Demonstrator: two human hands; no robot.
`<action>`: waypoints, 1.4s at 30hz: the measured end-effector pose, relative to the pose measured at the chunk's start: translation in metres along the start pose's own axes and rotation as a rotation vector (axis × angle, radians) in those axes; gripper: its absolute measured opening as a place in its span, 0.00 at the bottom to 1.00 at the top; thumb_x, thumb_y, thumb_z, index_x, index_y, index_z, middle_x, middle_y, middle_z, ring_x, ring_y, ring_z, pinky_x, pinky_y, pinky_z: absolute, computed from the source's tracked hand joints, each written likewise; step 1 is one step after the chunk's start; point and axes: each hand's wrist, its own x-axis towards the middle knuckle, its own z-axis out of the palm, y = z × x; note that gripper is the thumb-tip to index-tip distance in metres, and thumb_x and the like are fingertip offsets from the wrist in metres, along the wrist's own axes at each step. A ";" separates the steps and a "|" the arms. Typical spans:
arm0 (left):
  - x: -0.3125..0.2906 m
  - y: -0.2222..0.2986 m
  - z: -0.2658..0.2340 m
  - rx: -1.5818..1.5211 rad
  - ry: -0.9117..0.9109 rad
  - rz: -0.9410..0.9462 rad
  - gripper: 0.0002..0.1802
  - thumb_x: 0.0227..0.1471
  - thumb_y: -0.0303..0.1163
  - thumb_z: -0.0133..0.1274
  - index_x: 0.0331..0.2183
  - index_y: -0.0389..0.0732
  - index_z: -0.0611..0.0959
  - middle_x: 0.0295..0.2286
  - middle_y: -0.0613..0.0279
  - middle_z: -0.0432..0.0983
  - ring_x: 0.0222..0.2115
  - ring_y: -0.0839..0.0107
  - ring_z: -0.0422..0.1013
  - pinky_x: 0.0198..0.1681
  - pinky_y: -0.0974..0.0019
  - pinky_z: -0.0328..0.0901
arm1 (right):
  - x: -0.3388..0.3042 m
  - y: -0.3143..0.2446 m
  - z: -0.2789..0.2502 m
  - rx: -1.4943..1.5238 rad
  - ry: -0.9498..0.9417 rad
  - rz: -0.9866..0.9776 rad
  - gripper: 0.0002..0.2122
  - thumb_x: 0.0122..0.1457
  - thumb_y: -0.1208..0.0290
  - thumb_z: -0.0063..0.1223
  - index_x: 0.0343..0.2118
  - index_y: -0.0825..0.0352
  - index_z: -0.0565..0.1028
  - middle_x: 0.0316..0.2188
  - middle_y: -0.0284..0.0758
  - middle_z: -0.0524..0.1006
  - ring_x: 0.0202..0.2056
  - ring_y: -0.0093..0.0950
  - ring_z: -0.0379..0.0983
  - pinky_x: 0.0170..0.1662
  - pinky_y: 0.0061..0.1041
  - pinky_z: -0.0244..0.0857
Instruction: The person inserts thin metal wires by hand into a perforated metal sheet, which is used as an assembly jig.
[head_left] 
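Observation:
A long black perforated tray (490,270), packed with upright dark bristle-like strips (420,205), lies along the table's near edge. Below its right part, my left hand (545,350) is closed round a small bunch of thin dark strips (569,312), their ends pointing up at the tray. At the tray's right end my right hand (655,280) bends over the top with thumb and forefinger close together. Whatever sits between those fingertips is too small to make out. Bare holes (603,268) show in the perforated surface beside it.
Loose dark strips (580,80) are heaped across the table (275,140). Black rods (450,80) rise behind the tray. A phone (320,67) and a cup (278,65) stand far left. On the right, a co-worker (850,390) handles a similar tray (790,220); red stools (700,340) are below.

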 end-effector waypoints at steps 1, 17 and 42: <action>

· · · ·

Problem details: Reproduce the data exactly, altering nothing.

Reply:
Demonstrator: two human hands; no robot.
`<action>`: waypoints, 1.4s at 30hz: the measured end-effector pose, relative to the pose measured at the chunk's start: translation in metres along the start pose's own axes and rotation as a rotation vector (axis × angle, radians) in those axes; gripper: its absolute measured opening as a place in its span, 0.00 at the bottom to 1.00 at the top; thumb_x, thumb_y, thumb_z, index_x, index_y, index_z, middle_x, middle_y, middle_z, ring_x, ring_y, ring_z, pinky_x, pinky_y, pinky_z: absolute, computed from the source's tracked hand joints, each written likewise; step 1 is one step after the chunk's start; point and axes: each hand's wrist, its own x-axis towards the middle knuckle, its own z-axis out of the palm, y = z × x; note that gripper is the thumb-tip to index-tip distance in metres, and thumb_x and the like are fingertip offsets from the wrist in metres, along the wrist's own axes at each step. A ";" separates the steps and a "|" the arms. Typical spans:
arm0 (left):
  - x: -0.3125..0.2906 m
  - y: -0.2222..0.2986 m
  - z: -0.2658..0.2340 m
  - rx: -1.5818..1.5211 rad
  - ry: -0.9117..0.9109 rad
  - rz: -0.9410..0.9462 rad
  - gripper: 0.0002..0.1802
  - thumb_x: 0.0227..0.1471
  - thumb_y: -0.0303..0.1163
  - thumb_z: -0.0133..0.1274
  - index_x: 0.0331..0.2183
  - index_y: -0.0389..0.0732
  - index_z: -0.0611..0.0959
  - middle_x: 0.0295..0.2286
  - middle_y: -0.0613..0.0279
  - middle_z: -0.0432..0.0983
  - ring_x: 0.0222..0.2115
  - ring_y: -0.0839..0.0107
  - ring_z: -0.0422..0.1013
  - pinky_x: 0.0198..0.1681
  - pinky_y: -0.0974..0.0019
  - pinky_z: -0.0328..0.0901
arm1 (right):
  - x: -0.3388..0.3042 m
  - y: -0.3143..0.2446 m
  - z: -0.2789..0.2502 m
  - rx: -1.4943..1.5238 rad
  - ry: -0.9498..0.9417 rad
  - rz: -0.9866..0.9776 rad
  - gripper: 0.0002..0.2122
  - thumb_x: 0.0122..0.1457
  - thumb_y: -0.1208..0.0290
  - thumb_z: -0.0063..0.1223
  - index_x: 0.0343..0.2118
  - index_y: -0.0825..0.0352
  - index_z: -0.0565..0.1028
  - middle_x: 0.0316..0.2188
  - middle_y: -0.0284..0.0758
  - middle_z: -0.0524..0.1006
  - ring_x: 0.0202..0.2056
  - ring_y: -0.0093..0.0950
  - ring_z: -0.0379..0.0983
  - pinky_x: 0.0170..0.1662
  - pinky_y: 0.0061..0.1041
  - pinky_z: -0.0244..0.0857
Instruction: The person inserts thin metal wires by hand into a perforated metal sheet, which is used as an assembly jig.
[head_left] 
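Observation:
A long black perforated tray (490,270), packed with upright dark bristle-like strips (420,205), lies along the table's near edge. Below its right part, my left hand (545,350) is closed round a small bunch of thin dark strips (569,312), their ends pointing up at the tray. At the tray's right end my right hand (655,280) bends over the top with thumb and forefinger close together. Whatever sits between those fingertips is too small to make out. Bare holes (603,268) show in the perforated surface beside it.
Loose dark strips (580,80) are heaped across the table (275,140). Black rods (450,80) rise behind the tray. A phone (320,67) and a cup (278,65) stand far left. On the right, a co-worker (850,390) handles a similar tray (790,220); red stools (700,340) are below.
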
 end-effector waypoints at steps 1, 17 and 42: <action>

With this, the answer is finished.